═══ GIVEN MATERIAL

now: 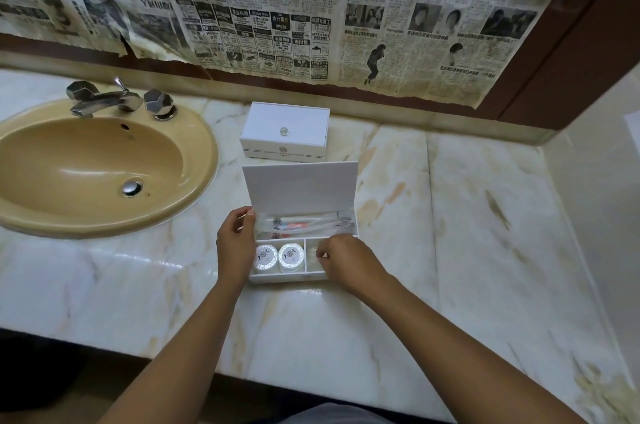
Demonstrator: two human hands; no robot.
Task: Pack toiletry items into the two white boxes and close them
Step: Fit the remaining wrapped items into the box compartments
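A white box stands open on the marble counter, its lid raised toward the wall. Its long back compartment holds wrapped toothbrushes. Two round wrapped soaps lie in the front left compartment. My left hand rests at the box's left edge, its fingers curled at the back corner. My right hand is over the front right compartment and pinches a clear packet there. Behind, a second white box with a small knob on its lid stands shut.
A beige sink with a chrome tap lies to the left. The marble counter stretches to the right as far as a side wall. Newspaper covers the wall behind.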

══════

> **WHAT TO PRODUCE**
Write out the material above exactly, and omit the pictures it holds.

> **TASK RESULT**
now: 
Demonstrator: two human hands; no robot.
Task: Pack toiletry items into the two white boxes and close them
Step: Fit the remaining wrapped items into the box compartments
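A white box stands open on the marble counter, its lid raised toward the wall. Its long back compartment holds wrapped toothbrushes. Two round wrapped soaps lie in the front left compartment. My left hand rests at the box's left edge, its fingers curled at the back corner. My right hand is over the front right compartment and pinches a clear packet there. Behind, a second white box with a small knob on its lid stands shut.
A beige sink with a chrome tap lies to the left. The marble counter stretches to the right as far as a side wall. Newspaper covers the wall behind.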

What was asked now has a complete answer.